The LM lexicon enables semantic analysis of annual reports through term frequency statistics, identifying management’s semantic biases toward critical issues: technological pathways (e.g., “solid-state batteries,” “sodium-ion”) and policy risks (e.g., “subsidy phase-out,” “trade barriers”). The Annual Report Text Tone Indicator (LM_TONE1) is based on the standardized text analysis module provided by the CSMAR database, and quantifies the emotional tendency of management’s strategic statements by calculating the standardized value of (Positive word count − Negative word count)/Total word count. This module has passed the quality verification of information disclosure by the China Securities Regulatory Commission, and its vocabulary covers professional terms such as policies and technologies in the new energy vehicle industry. Its reliability has been verified in multiple empirical studies. Empirical data shows that when the LM_TONE1 value of suppliers is higher than a certain value, it is often accompanied by over exaggeration of technological breakthroughs and abnormal increase of R&D expense capitalization rate, which provides evidence for identifying the risk of “innovation foam.” Compared to lagging financial indicators, LM_TONE1 detects shifts in management’s risk perception 3–5 months prior to technological or policy disruptions.
For measuring the external environment, this article uses Huazhong ESG rating data, and its rating system is compatible with MSCI ESG methodology, covering three dimensions: environmental compliance (E), supply chain ethics (S), and governance transparency (G). Environmental score (E-score) quantifies carbon intensity and resource circularity rate, directly reflecting compliance-driven technological upgrade costs; Social score (S-score) tracks supply chain ethics controversy frequency (cases/year), predicting raw material premiums and ESG divestment risks.
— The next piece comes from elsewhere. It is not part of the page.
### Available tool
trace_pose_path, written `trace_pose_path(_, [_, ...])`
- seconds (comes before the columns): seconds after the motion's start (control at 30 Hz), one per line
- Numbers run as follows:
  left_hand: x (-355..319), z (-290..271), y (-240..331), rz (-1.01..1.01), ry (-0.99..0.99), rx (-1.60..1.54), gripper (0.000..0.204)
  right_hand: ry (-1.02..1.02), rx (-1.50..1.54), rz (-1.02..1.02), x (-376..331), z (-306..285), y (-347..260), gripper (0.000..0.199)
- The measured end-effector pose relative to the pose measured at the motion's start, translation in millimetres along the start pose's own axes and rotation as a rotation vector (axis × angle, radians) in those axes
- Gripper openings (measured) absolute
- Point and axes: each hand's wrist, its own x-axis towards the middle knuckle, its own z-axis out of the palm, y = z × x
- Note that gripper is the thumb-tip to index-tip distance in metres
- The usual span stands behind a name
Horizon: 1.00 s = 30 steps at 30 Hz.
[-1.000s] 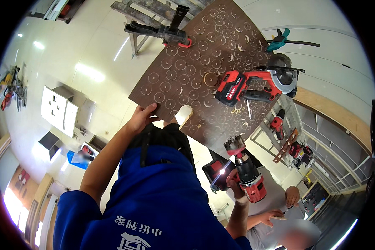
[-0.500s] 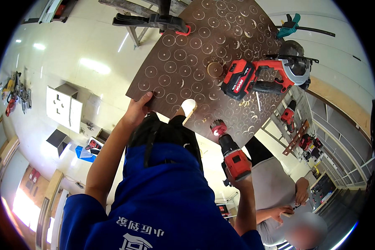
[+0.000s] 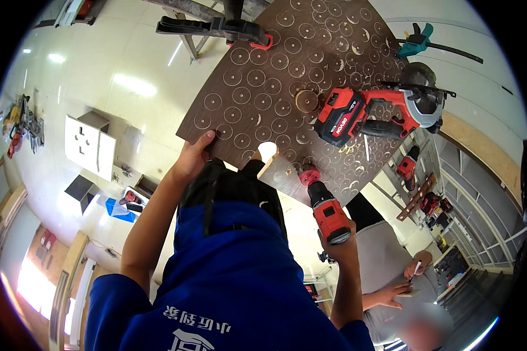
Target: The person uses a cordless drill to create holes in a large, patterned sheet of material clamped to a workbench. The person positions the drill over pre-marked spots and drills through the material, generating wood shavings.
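My right hand (image 3: 341,243) is wrapped round the handle of a red and black cordless drill (image 3: 329,215). A red hole saw (image 3: 309,175) sits in its chuck, over the near edge of a dark brown board (image 3: 222,140); whether its teeth touch the wood I cannot tell. Ring-shaped cuts with centre holes cover the board. My left hand (image 3: 194,157) grips the board's near left corner, thumb on top, the other fingers hidden beneath. Between the hands, a round cut-out (image 3: 267,152) opens at the near edge.
A red circular saw (image 3: 375,114) lies on the board beside a round wooden disc (image 3: 306,100). A black clamp (image 3: 216,27) and a green clamp (image 3: 416,41) sit at the far edges. Another person (image 3: 386,263) stands at the right, holding a pen. A second drill (image 3: 408,167) lies beyond.
The drill has turned more upright and shifted slightly right, its hole saw tipping down toward the board. My left hand keeps its hold. The other person's hands have moved, a pen now raised.
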Motion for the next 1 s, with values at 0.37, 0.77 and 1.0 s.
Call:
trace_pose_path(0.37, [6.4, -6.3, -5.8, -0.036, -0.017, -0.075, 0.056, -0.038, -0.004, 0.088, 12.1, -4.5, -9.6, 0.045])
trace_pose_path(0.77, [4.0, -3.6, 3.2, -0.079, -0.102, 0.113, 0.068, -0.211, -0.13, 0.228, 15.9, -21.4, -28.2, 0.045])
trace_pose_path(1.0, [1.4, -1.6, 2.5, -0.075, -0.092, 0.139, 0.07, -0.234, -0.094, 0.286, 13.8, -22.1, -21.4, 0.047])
Governance score (G-score) assesses technical decision transparency via board voting consistency indices. This tripartite system constructs a proactive early-warning mechanism, identifying policy shocks and technological ethics risks 6 months earlier than financial metrics through three filters: environmental compliance pressure (E), supply chain resilience (S), and decision-making rationality (G).
Indicators classification.
Sample selection
This study focuses on the NEV industry, selecting listed enterprises within the industrial chain based on the China Securities Regulatory Commission (CSRC) industry classification guidelines and the STAR Market strategic emerging sector criteria. Targeting power battery systems, core materials, and intelligent equipment manufacturers, we initially identified 50 NEV manufacturing firms with data spanning 2019–2023. After excluding entities with abnormal financial records or incomplete disclosures, 46 representative listed companies were retained. The sample encompasses key segments: battery assembly (e.g., BYD, Guoxuan High-Tech), cathode materials (Ronbay Technology, Hunan Changyuan Lico), separators (Yunnan Energy New Material), and electrolytes (Tinci Materials). These firms exhibit technology-intensive characteristics, with R&D investment exceeding 5% of revenue and fixed-asset ratios above industry averages. The sample covers new energy vehicle industry clusters such as the Yangtze River Delta (62%) and the Pearl River Delta (23%), with medium-sized enterprises (revenue of 5–20 billion yuan, accounting for 68%) as the main scale, which is in line with the high industry concentration and policy-driven characteristics. This article focuses on the credit risk assessment of China’s new energy vehicle industry, and its policy-driven characteristics are significantly different from those of the European and American markets. Given the local knowledge attribute of the research problem, the sample selection at this stage has inherent logical consistency, and in the future, it can be extended to the European and American markets to verify the model’s generalization ability. Given the policy-driven nature and technological disruption risks inherent to the NEV sector, these enterprises face acute financing constraints during capacity expansion and technological upgrades—a core focus of our credit assessment framework.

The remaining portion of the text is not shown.